Scatta la cassa integrazione per 1.256 lavoratori Aligrup.

L’accordo è stato firmato all’Ufficio Provinciale del Lavoro e firmato dai sindacati e dalla società in liquidazione. L’azienda, una delle più grosse in Sicilia nel campo dei supermercati, ha 1409 dipendenti nelle varie province dell’isola (i punti vendita a Catania, dove c’e’ anche il centro direzionale, sono 33, più i 5 a Siracusa, 3 a Palermo, 2 ad Enna e Ragusa) ma il mese scorso ha annunciato di essere costretta a licenziare quasi tutti.

LE MODALITA’ – La cassa integrazione sarà operativa da questo lunedì e durerà un anno: «Abbiamo previsto – spiega all’Italpress il sindacalista Filcams Cgil Salvo Leonardi – due modalità diverse: una in rotazione, per i magazzini che resteranno aperti, e una a zero ore per quelli che chiuderanno». Adesso tutti i supermercati del gruppo sono aperti ma nelle prossime settimane alcuni cominceranno ad abbassare le saracinesche: 727 lavoratori faranno la Cgis a rotazione e 529 saranno a zero ore.

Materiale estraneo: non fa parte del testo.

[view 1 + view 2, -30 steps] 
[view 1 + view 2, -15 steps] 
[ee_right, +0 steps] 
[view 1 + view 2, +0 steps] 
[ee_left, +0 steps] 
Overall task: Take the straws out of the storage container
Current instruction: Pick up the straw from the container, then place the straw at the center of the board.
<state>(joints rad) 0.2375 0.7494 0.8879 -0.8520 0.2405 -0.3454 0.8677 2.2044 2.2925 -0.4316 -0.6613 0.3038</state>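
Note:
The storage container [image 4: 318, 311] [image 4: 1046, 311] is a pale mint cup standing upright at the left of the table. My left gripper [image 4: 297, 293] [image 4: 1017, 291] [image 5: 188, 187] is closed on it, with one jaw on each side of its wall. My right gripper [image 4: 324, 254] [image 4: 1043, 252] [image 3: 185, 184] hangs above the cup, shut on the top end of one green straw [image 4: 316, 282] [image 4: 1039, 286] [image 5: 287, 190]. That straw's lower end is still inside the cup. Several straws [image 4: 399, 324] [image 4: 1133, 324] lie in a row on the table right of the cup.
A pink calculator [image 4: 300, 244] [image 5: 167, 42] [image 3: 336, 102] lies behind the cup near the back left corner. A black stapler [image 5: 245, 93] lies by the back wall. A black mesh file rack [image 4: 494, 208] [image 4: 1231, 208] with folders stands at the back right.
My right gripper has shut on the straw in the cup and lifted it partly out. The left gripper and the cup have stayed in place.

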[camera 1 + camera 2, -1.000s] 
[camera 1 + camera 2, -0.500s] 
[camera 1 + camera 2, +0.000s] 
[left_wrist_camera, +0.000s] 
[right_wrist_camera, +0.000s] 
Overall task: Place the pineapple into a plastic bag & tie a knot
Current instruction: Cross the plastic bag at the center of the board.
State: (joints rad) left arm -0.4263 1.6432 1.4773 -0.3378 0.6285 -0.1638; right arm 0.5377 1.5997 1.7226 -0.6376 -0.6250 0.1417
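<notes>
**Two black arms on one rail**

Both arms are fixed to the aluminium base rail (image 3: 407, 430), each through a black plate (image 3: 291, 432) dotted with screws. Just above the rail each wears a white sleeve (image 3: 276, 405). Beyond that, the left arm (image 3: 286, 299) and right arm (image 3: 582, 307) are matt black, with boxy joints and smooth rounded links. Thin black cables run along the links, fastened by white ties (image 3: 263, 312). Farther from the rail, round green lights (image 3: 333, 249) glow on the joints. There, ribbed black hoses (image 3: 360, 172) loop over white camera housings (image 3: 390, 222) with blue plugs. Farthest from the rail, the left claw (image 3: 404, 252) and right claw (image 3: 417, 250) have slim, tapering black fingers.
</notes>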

Chiuderanno quindi per dodici mesi 27 dei 48 punti vendita Despar e Interspar a Catania, Enna, Palermo, Ragusa e Siracusa, i depositi e il centro direzionale di Catania.

LA SPERANZA ARENA

Dalla cassa integrazione sono esclusi, però, 142 dipendenti: sono gli impiegati che dovrebbero essere assunti dal gruppo Arena che dovrebbe prelevare quattro supermercati nel catanese (a Tremestieri, Battiati, San Giovanni La Punta e Giarre) e uno a Valguarnera. Su questo, però, si rimane con il fiato sospeso fino a giovedì quando ci sarà il pronunciamento del Tribunale fallimentare:

Aspettiamo con fiducia – continua Leonardi – perchè sappiamo che i giudici decideranno secondo la legge. Il gruppo Arena ha messo una pregiudiziale: se il Tribunale non si pronuncia, mette da parte l’acquisto e lo rimanda ad un’altra data. Noi speriamo invece che tutto vada nel migliore dei modi, anche perchè abbiamo già un pre-contratto con Releone e Conad.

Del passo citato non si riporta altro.